People with multiple sclerosis (MS) are encouraged to complete a survey aimed at understanding the experiences and expectations of those with a chronic illness who have either participated in a clinical trial or may in the future.
The questionnaire was created by Kayentis, an electronic solutions company, in collaboration with a patient advocate, according to a webpage posted by the Multiple Sclerosis Association of America (MSAA).
Survey results are expected to be released early next year.
The identity of survey participants will neither be disclosed nor passed on to third parties, and all data will be securely held. The survey is expected to take a few minutes to complete, and asks questions about participants’ age, employment status, and chronic condition. MS is one of the options within the category “Neurology.”
It also asks participants their opinion of what would best make for a positive clinical trial experience. Possible answers include clear and simple information, strong support, user-friendly electronic devices, the chance to contribute to how the trial is conducted, not having to travel too far to a clinic site, not having to spend too much time at a clinic site, and help with trial participation costs.
Some questions are related to the COVID-19 pandemic, which has made trial participation more difficult due to social distancing and other preventive measures, and has affected how trials are evolving. For example, in terms of study location, the survey asks whether participants would prefer an at-home or site-based trial, or a partly remote study.
Questions regarding this survey may be emailed to Estelle Haenel at [email protected]
Clinical trials are part of research and are at the heart of all medical advances. Their goal is to determine whether a device, procedure, or pharmaceutical therapy works and is safe.

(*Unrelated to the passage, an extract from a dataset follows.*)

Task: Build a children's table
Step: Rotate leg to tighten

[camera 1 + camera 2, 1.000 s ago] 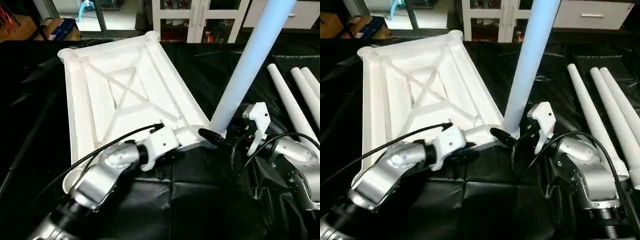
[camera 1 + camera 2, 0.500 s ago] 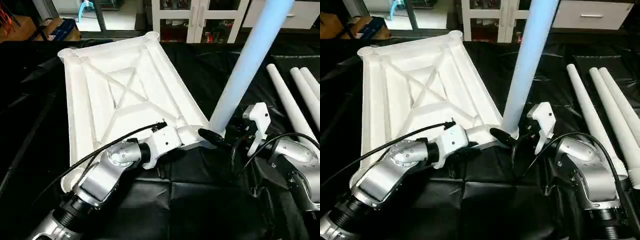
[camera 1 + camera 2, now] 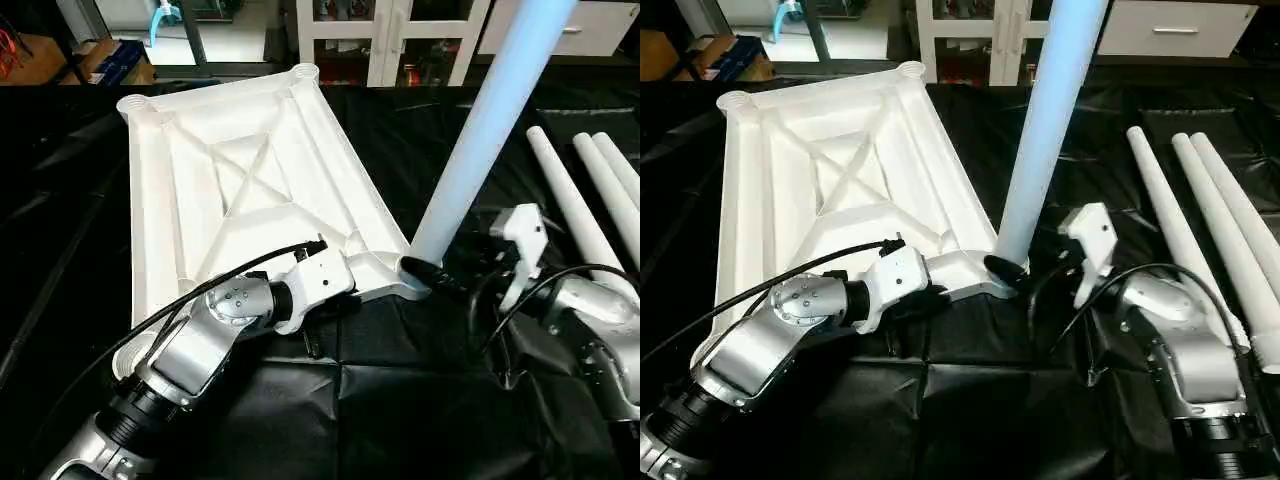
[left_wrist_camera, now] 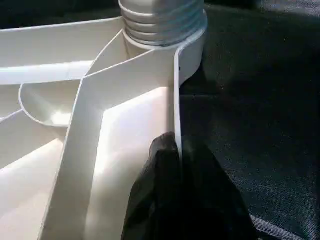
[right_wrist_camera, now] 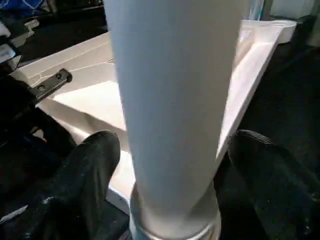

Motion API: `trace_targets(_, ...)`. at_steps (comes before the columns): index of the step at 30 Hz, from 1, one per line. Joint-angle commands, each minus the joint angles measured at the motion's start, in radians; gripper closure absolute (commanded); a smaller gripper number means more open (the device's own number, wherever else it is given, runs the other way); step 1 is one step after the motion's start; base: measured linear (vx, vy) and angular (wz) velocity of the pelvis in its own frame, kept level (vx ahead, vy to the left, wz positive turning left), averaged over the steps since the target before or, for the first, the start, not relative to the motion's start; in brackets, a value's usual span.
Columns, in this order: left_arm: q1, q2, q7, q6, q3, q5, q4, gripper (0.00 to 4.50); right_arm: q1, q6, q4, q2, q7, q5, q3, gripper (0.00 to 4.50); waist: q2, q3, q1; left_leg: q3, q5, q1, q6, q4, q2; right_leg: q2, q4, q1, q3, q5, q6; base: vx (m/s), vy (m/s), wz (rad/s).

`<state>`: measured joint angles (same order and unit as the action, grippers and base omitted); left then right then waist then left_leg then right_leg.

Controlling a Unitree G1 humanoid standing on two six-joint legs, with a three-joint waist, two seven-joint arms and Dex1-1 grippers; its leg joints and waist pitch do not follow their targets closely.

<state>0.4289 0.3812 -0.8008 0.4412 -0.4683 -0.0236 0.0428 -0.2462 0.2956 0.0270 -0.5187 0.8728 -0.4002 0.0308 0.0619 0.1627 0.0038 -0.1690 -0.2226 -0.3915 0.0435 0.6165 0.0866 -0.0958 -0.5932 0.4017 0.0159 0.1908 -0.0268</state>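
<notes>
Where head views hide it, left gripper [image 4: 177, 195] pinching tabletop rim [image 4: 176, 95], right gripper [image 5: 175, 185] wide around leg [image 5: 170, 100].

My black-fingered left claw [image 4: 177, 192] and silver forearms show against the black sheet [image 3: 420, 410] on the worktop, where the white table top [image 3: 250, 190] shows X-patterned ribs, the upright leg [image 3: 485, 130] pale bluish-white, spare legs [image 3: 1210, 230] plain white.

Silver forearms [image 3: 190, 345] — white wrist housings, black cables, black fingers [image 5: 90, 170].
</notes>
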Motion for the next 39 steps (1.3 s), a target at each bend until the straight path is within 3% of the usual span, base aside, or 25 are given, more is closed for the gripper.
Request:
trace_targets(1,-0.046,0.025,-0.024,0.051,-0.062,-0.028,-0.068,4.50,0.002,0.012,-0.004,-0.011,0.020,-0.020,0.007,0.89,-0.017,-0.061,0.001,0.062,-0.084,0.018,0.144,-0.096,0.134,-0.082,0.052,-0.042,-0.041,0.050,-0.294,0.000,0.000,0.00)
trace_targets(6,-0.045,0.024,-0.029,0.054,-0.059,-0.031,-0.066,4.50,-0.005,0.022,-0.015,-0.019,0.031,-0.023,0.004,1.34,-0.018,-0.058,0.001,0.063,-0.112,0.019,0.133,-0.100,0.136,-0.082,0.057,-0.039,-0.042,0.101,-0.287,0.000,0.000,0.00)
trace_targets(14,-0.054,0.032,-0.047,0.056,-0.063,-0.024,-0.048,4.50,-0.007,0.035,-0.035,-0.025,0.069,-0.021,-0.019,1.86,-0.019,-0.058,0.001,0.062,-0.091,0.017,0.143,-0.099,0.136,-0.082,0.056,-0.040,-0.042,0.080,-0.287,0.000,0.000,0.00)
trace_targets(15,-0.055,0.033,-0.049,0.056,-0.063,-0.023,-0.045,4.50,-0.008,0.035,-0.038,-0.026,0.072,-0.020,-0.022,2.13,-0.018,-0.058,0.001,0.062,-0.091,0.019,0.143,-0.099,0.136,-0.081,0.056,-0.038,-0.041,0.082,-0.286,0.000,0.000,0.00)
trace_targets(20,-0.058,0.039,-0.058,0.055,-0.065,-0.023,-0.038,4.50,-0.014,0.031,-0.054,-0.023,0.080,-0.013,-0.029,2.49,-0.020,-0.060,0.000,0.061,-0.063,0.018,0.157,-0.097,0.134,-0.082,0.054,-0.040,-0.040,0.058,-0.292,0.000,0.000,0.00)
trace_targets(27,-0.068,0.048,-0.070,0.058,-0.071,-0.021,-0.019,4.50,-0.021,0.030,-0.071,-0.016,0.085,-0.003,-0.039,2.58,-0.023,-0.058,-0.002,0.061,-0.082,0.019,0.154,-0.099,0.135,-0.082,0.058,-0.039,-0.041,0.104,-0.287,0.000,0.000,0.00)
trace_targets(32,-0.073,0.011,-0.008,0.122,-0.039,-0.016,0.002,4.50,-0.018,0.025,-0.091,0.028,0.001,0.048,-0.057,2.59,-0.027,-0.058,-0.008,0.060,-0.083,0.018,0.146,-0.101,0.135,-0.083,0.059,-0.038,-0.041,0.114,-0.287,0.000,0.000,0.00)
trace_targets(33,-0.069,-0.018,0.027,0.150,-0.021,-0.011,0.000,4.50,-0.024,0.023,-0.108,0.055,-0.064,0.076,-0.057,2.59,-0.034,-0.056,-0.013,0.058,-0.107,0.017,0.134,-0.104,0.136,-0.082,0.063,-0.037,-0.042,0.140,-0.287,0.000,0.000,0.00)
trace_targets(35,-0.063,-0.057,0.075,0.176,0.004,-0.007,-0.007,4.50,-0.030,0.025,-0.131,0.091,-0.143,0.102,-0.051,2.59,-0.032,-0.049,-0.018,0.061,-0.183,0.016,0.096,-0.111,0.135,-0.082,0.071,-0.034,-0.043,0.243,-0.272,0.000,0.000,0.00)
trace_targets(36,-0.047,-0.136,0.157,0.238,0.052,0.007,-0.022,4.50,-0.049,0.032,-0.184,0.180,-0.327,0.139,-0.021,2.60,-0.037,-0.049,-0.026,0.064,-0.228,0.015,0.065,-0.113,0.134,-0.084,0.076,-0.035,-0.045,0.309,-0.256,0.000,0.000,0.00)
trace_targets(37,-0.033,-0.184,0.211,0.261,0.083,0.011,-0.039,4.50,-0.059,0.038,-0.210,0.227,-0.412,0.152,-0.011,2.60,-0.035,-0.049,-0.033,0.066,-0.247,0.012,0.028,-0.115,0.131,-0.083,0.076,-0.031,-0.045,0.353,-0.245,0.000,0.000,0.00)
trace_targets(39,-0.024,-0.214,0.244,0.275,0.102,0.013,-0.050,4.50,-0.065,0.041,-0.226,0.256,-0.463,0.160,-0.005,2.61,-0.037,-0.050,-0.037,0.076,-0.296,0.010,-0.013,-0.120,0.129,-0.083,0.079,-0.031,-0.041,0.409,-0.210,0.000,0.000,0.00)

These studies also may test new ways of using existing treatments, other aspects of care, or simply record daily life with a disease over time — an observational study that can provide important data for researchers and clinicians.
But trials need volunteers.
Clinical studies have defined requirements, called eligibility criteria, outlining who can participate. These are based on characteristics that can include age, gender, the disorder’s type and stage, the patient’s previous treatment history, and the presence of other medical conditions.
A number of MS trials are taking place at universities and medical centers internationally. Here is a list of current MS studies on the website of the U.S. National Library of Medicine.
Globally, it is estimated that more than 2.3 million people are living with MS, including some 1 million individuals in the U.S.